Economists now predict that any reduction in the surplus for fiscal 1988, which ends March 31, will be far smaller than last year’s decline of $7.9 billion. A few have even predicted that the global surplus will expand both this year and in fiscal 1989--although the bilateral surplus with the United States will fall this calendar year for the first time since 1979.

Exports also have resumed a role of contributing to gross national product. Between July and September, for the first time in four quarters, overseas demand for Japanese products and services accounted for nearly a fifth of GNP growth, contradicting Prime Minister Noboru Takeshita’s pledge to make Japan’s economy wholly reliant on domestic demand for growth.

“Japan’s external adjustment process appears to have stalled, and the nation’s trade surplus remains substantially larger than is desirable,” a report by the American investment bank, Morgan Stanley, stated last month.

The yen’s higher value, which makes imports cheaper but Japanese exports more expensive, has failed to erode Japan’s strong manufacturing base, according to an analysis by W. I. Carr, a London-based securities firm. “Japanese manufacturers have recovered a large part of their international competitiveness,” the analysis said.
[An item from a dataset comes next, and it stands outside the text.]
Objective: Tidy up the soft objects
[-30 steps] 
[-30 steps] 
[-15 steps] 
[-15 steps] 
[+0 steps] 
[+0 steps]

Even Eishiro Saito, chairman of the powerful Keidanren (Federation of Economic Organizations), who formerly led cries of panic as the yen doubled in value against the dollar since 1985, is now predicting that Japanese businessmen can handle an even stronger yen.

“Japanese companies have adjusted structurally to absorb the merits of the strong yen,” Saito, who is also honorary chairman of Japan Steel, said late last month.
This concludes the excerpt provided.